Exact repetition of a range: find the line containing "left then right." and the line containing "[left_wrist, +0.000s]" in the material below, then repeat both and all lines between them, leaving pictures out.
##### SOURCE MATERIAL
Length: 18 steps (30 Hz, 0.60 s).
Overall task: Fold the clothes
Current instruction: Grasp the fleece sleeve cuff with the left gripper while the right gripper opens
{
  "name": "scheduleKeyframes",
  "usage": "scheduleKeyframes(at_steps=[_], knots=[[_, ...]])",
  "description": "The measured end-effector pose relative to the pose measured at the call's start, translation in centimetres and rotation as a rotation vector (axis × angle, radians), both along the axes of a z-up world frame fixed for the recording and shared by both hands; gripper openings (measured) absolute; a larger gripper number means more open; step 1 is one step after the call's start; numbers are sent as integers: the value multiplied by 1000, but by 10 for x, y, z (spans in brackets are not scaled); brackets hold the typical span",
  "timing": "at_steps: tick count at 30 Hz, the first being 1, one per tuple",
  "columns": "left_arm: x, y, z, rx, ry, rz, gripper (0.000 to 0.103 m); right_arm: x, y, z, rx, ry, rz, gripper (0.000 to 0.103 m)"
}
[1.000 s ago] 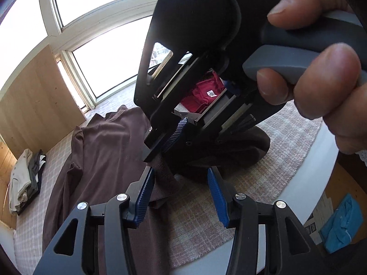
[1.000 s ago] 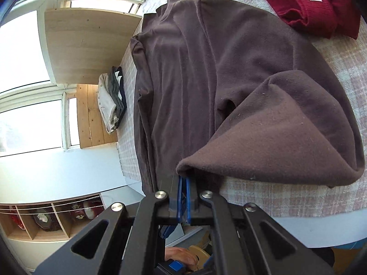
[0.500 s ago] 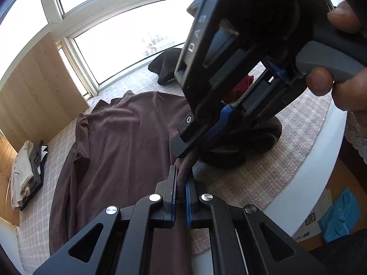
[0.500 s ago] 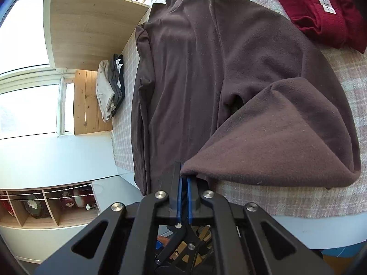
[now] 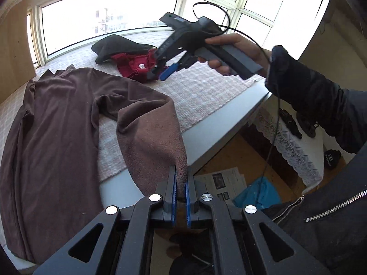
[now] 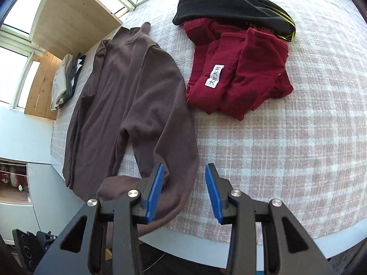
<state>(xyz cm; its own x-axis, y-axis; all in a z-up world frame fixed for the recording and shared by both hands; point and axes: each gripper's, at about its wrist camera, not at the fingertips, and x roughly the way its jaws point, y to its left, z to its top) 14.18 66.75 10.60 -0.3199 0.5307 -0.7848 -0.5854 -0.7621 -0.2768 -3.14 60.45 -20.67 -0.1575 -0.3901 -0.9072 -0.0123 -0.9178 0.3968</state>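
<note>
A brown long-sleeved top [image 5: 57,123] lies spread on a table [image 5: 220,123] covered with a pink-and-white checked cloth [image 6: 286,149], its collar toward the window. The left gripper [image 5: 181,183] is clamped tight on the cuff end of one sleeve, which rises off the table edge as a taut cone of fabric — a second ago those jaws stood open just above the cloth, and half a second ago they had closed on it.

The right gripper [image 6: 184,190] was pinched shut on the same sleeve a second ago; now its blue pads are parting, with nothing pressed between them. The folded sleeve lies beneath its left finger and the checked cloth shows through the gap. From the left camera it appears lifted well clear — held in a hand [image 5: 231,52] above the far side of the table.

A crumpled red garment [image 6: 238,75] and a black one [image 6: 229,4] lie beside the brown top, near the window.
</note>
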Motion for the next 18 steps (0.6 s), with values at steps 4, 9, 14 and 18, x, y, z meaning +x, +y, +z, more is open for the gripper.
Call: scheduleKeyframes(at_steps=[4,9,14,18], knots=[[14,34,5,121,-63,-103,5,-30,-21,-26,4,-41,55,37],[8,70,12,217,-62,-150,5,-48,-38,-20,-39,-56,90,37],[-8,108,41,350,-18,-173,6,-62,-45,-29,49,-131,127,18],[-19,137,56,400,24,-202,9,-70,-41,-10,96,-138,176,3]])
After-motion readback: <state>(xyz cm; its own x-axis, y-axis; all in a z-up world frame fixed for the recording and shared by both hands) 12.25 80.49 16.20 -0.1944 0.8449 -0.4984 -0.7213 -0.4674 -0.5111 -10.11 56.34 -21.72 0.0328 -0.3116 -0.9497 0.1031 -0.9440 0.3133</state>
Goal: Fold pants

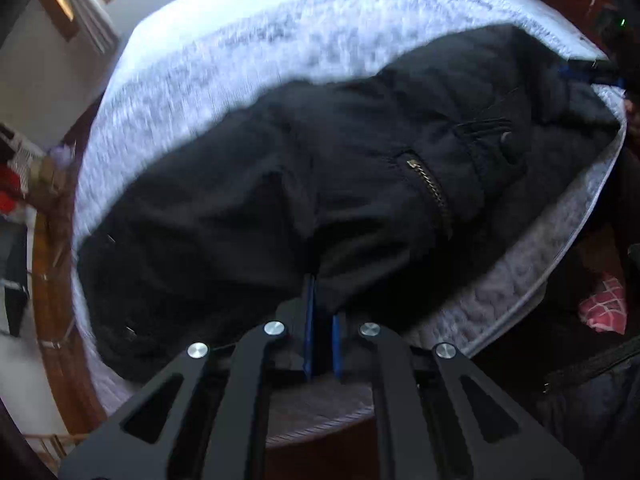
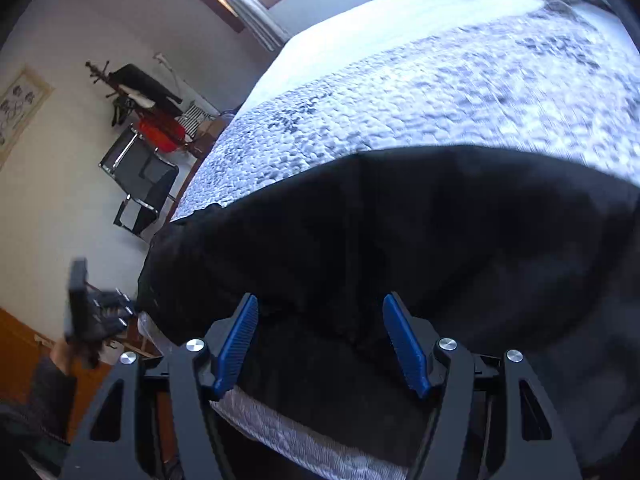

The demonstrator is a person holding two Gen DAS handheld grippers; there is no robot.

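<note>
One pair of black pants lies bunched across the near part of a bed, on a grey-white quilt. One brass zipper and one button show face-up, so the fly side is on top.

Left gripper: blue pads nearly together, pinching the near edge of the fabric. Likely holding that edge to lift or drag it for a fold.

Right gripper: both blue pads spread wide with cloth lying under and between them, nothing clamped. Judged as lined up to grab the pants' edge where it hangs over the bedside.

Count: 1 garment, 2 grippers, 1 holding. In the right view, the other handheld unit shows at lower left.

Room beyond: one black chair, one coat stand with clothes, one framed picture.
</note>
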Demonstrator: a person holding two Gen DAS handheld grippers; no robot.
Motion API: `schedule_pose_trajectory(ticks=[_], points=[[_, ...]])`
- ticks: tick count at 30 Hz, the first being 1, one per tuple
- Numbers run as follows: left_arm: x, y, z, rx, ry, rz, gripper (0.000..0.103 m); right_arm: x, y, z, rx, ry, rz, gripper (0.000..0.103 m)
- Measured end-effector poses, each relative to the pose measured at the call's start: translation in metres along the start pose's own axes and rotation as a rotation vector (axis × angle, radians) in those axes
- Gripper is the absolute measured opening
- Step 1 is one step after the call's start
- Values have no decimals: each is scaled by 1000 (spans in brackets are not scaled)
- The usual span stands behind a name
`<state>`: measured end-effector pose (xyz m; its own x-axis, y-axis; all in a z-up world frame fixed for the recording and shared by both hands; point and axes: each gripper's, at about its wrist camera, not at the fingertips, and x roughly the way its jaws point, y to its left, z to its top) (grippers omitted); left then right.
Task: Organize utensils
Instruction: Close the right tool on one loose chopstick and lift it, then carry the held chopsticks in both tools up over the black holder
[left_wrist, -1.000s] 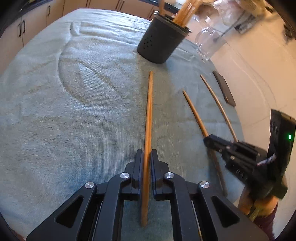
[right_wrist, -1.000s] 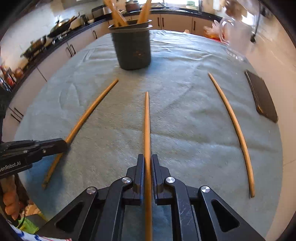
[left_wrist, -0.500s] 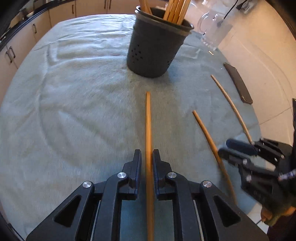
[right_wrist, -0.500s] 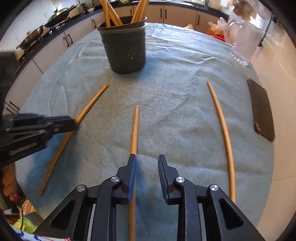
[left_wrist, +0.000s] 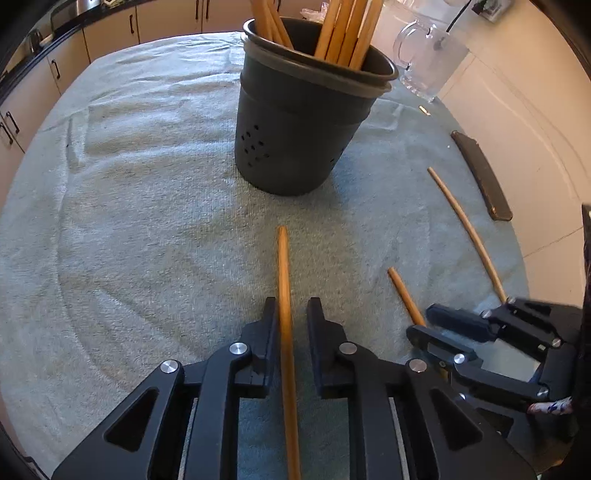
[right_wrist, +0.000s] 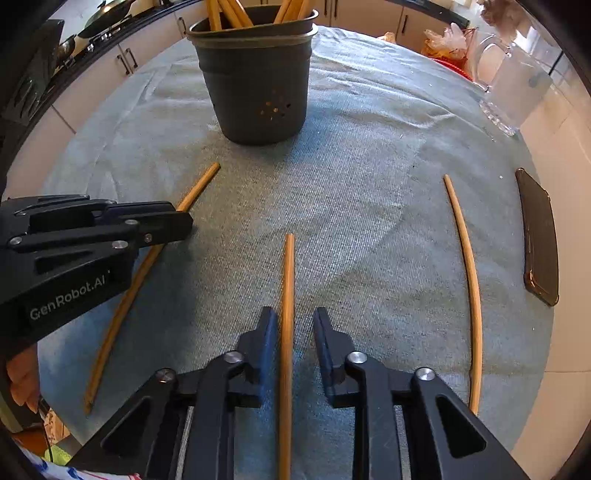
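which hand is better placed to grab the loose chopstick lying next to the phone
Right: the loose chopstick lies just beside the right gripper, nothing between them; its jaws, just closing, straddle the middle chopstick.

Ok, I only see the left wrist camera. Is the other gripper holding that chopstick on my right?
Observer: Not yet. In the right wrist view the chopstick lies between the right gripper's jaws with a gap on one side. They have just been closing.
Operator: Where does the skinny one further right end?
Observer: The far chopstick ends on the towel, close beside the right gripper.
Operator: What's that dark strip by the edge?
Observer: Seen from here, the dark slab is flat with rounded corners, maybe a phone, and lies apart from the far chopstick.
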<state>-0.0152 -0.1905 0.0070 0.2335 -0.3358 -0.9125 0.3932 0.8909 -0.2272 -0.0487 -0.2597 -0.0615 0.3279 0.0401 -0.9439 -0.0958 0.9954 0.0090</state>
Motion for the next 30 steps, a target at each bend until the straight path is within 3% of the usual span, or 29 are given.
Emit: schedule_pose_trajectory(ticks=[2, 4, 13, 23, 30], points=[[-1, 2, -4, 10, -18, -44, 6, -2, 4, -5, -2, -31, -9, 8], [-2, 9, -12, -20, -36, -97, 6, -4, 10, -11, -7, -75, -24, 7], [-64, 12, -45, -35, -222, -89, 6, -48, -8, -22, 88, -255, 94, 7], [-145, -16, -83, 45, -459, -74, 6, -114, -12, -54, 109, -477, 108, 7], [-170, -28, -108, 87, -554, -65, 6, -138, -6, -78, 123, -562, 127, 7]])
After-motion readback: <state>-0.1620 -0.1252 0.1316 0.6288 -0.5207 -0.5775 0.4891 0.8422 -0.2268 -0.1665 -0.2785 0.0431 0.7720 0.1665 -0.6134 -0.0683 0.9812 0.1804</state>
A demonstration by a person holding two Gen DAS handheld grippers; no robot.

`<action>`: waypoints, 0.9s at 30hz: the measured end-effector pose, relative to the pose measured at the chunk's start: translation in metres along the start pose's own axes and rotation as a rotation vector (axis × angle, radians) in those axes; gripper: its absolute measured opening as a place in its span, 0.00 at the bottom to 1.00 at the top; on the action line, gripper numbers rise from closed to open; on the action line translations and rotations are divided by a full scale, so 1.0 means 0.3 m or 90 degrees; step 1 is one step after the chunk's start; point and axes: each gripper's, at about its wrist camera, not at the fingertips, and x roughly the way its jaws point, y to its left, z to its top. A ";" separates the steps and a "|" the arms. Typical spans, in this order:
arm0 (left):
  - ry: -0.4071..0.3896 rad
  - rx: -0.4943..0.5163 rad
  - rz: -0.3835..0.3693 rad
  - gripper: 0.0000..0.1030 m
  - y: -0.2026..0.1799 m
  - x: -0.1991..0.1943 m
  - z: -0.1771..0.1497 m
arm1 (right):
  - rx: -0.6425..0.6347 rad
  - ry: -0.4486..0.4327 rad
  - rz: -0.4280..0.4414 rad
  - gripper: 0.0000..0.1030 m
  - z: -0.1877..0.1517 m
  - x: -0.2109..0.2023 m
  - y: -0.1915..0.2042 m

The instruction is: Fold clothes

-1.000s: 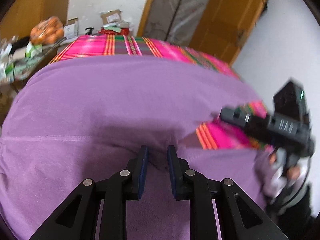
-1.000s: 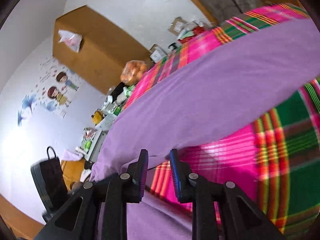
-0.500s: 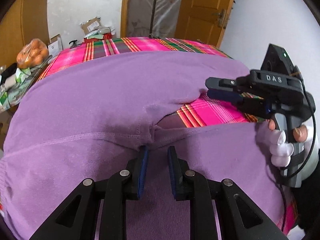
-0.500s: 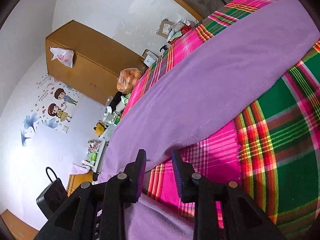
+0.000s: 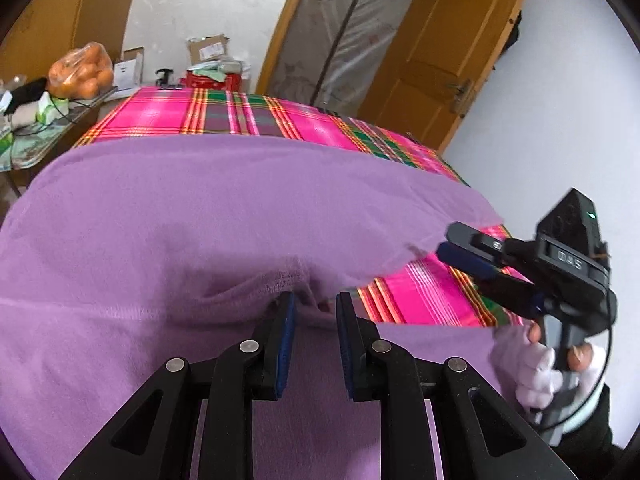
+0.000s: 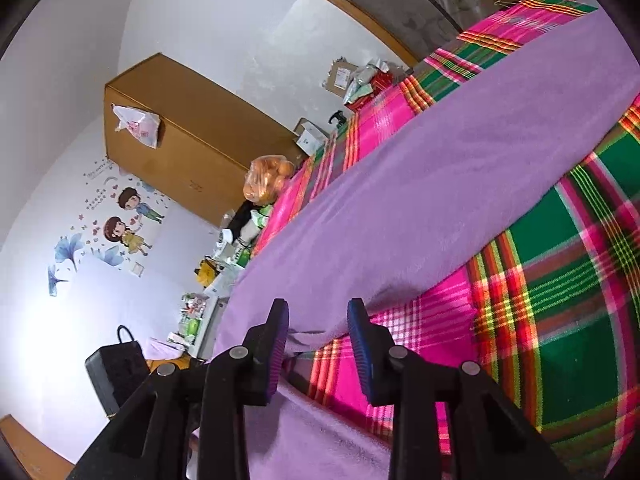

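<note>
The purple garment lies spread over a bed covered by a plaid blanket. The left hand-held gripper sits low over a bunched seam of the cloth; its jaws are narrow but opening, with a ridge of fabric rising between them, and the pads do not look pressed on it. The right hand-held gripper, held in a gloved hand, hovers to the right at a garment edge; its jaws are opening too, a little wider, with the purple edge just ahead of the tips and bare blanket under them.

This looks like a release after laying a fold, or a re-grip at the seam; I cannot tell which. To do it well, let the jaws clear the cloth fully before lifting, so no fabric snags on the pads and drags the fold out. Lift straight up, then smooth or take the next edge.

Beyond the left gripper's tips, past the bed, stand cardboard boxes and a door. Off to its left a bag of oranges rests on a cluttered side table. None of this blocks the work; only the other gripper is near.
</note>
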 end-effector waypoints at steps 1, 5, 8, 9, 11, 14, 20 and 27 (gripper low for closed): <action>-0.004 0.003 0.004 0.22 -0.008 -0.006 0.009 | -0.006 -0.001 0.001 0.33 0.000 -0.002 0.006; -0.031 0.026 0.014 0.30 -0.048 -0.030 0.054 | -0.029 -0.007 0.000 0.33 -0.001 -0.009 0.027; -0.025 0.028 0.019 0.30 -0.061 -0.001 0.098 | -0.019 -0.001 0.003 0.33 0.000 -0.006 0.019; -0.016 0.022 0.021 0.30 -0.060 0.017 0.105 | -0.013 0.001 0.003 0.33 -0.001 -0.006 0.013; 0.003 0.014 0.023 0.30 -0.057 0.053 0.110 | 0.002 0.003 0.005 0.33 0.002 -0.007 -0.002; 0.041 0.010 0.027 0.30 -0.047 0.106 0.086 | 0.020 -0.003 0.004 0.33 0.007 -0.014 -0.022; 0.025 -0.010 0.010 0.30 -0.020 0.017 0.078 | 0.015 -0.016 -0.005 0.33 0.010 -0.026 -0.017; -0.065 -0.072 0.100 0.30 0.181 -0.258 0.014 | -0.004 -0.036 -0.005 0.33 0.008 -0.041 0.003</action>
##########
RESULT OF THIS EXERCISE.
`<state>`: measured end-effector pose (xyz m; its own x-axis, y-axis; all in a z-up world frame fixed for the recording and shared by both hands; point and axes: each gripper's, at about its wrist camera, not at the fingertips, and x roughly the way its jaws point, y to its left, z to its top) (grippers omitted); left then right.
Task: Organize utensils
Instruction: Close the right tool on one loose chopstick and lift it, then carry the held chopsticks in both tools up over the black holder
[left_wrist, -1.000s] 
[right_wrist, -1.000s] 
[left_wrist, -0.500s] 
[right_wrist, -0.500s] 
[left_wrist, +0.000s] 

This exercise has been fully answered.